8. Sobra, ademais, um retrato geracional, no romance de Cognetti, oferecido por Pietro: "os meus trinta e um anos pouco se assemelhavam aos seus [aos do pai]: eu não me tinha casado, não tinha entrado na fábrica, não tinha feito um filho, e a minha vida parecia-me metade de homem e metade de rapaz. Vivia sozinho num estúdio e tratava-se de um luxo que me era difícil manter. Teria gostado de ganhar a vida como documentarista, mas para pagar a renda aceitava trabalhos de todo o género. Também tinha emigrado mas herdara dos meus pais a ideia de que, numa certa altura da juventude, devemos dizer adeus ao lugar onde nascemos e crescemos e irmos tonar-nos grandes noutro lugar; assim, aos vinte e três anos, fora desmobilizado e partira para ir ter com uma rapariga a Turim. A história com ela não durara, mas com a cidade sim (…) Nessa época lia Hemingway, vagabundeava sem um tostão no bolso e procurava manter-me aberto aos encontros, às ofertas de trabalho e às possibilidades, com a montanha a servir de fundo à minha festa de mobilidade (…) O melhor para ele e para mim foi eu ter seguido o meu caminho, inventado uma vida diferente da sua noutro lugar; assim, uma vez distantes, nenhum dos dois fez mais nada para anular a distância" (pp.95-96)

9. A montanha pode ser um lugar político (p.158), representando uma fuga mundi que é crítica à cidade (p.119). Entre dois amigos, entre dois homens, há imensos não ditos (esses não ditos surgem entre Pietro e o pai, e entre Pietro e Bruno [máxime, p.91]). Os nossos amigos tornam-se próximos dos nossos pais, ou os nossos pais dos nossos amigos (a relação de proximidade, mesmo após o abandono de Pietro, entre o pai deste e Bruno, em Grana). Há um certo agnosticismo (aberto ao transcendente) do narrador, revelado no Nepal, para cujas montanhas migra também:
"- O que está escrito no pano? – perguntou.
– São orações que pedem sorte – disse. – Prosperidade. Paz. Harmonia.
– E tu acreditas nisso?
– Em quê, na sorte?
– Não, nas orações.
– Não sei. Mas põem-me de bom humor. Já é muito, não?

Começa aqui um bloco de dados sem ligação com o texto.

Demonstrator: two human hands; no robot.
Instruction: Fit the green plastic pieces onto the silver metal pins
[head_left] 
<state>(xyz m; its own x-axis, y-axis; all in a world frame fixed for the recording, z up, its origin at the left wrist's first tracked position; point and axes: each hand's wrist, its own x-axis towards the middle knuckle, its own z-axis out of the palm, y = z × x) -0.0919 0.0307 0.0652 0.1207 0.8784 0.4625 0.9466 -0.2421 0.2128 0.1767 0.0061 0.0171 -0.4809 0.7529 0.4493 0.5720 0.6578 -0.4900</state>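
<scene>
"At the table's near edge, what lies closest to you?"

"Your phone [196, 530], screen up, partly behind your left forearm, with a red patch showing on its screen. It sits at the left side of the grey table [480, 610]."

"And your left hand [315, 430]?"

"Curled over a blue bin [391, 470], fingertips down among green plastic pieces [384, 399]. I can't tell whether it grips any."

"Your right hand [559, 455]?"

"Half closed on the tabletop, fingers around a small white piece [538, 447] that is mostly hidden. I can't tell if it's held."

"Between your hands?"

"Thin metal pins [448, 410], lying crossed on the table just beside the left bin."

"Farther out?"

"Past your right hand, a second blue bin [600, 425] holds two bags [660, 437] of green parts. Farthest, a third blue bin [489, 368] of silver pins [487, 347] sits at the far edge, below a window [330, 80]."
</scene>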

– Sim, tens razão" (p.193).

10. A montanha tem uma aura indiscutível, mas sobre ela desemboca, igualmente, uma retórica prolixa: "encontrava nelas algo de falso e sentimental, uma retórica da montanha que não correspondia à realidade. Se lá em cima era um paraíso, porque não ficávamos a viver ali? Porque levávamos connosco um amigo que ali nascera e crescera? E se a cidade nos fazia sentir mal, porque o obrigávamos a ir viver connosco?" (p.72). Só a amizade supera todo o palavreado – “Encontrariam Bruno com o degelo. Apareceria em qualquer desfiladeiro em pleno Verão e seriam os corvos os primeiros a descobri-lo. 
– Achas que era isso que ele queria? – perguntou-me Lara ao telefone.
– Não, não creio – menti.
– Tu conseguias compreendê-lo, não é verdade? Vocês dois entendiam-se!
– Acho que sim.
– É que algumas vezes parece-me que nem sequer o conheci.
E então, perguntou-me, quem o tinha conhecido na terra além de mim? E quem me tinha conhecido a mim para além do Bruno? Se era segredo para qualquer outra pessoa aquilo que nós tínhamos partilhado, o que restava agora que um dos dois já não existia?” – e a perda não tem remédio.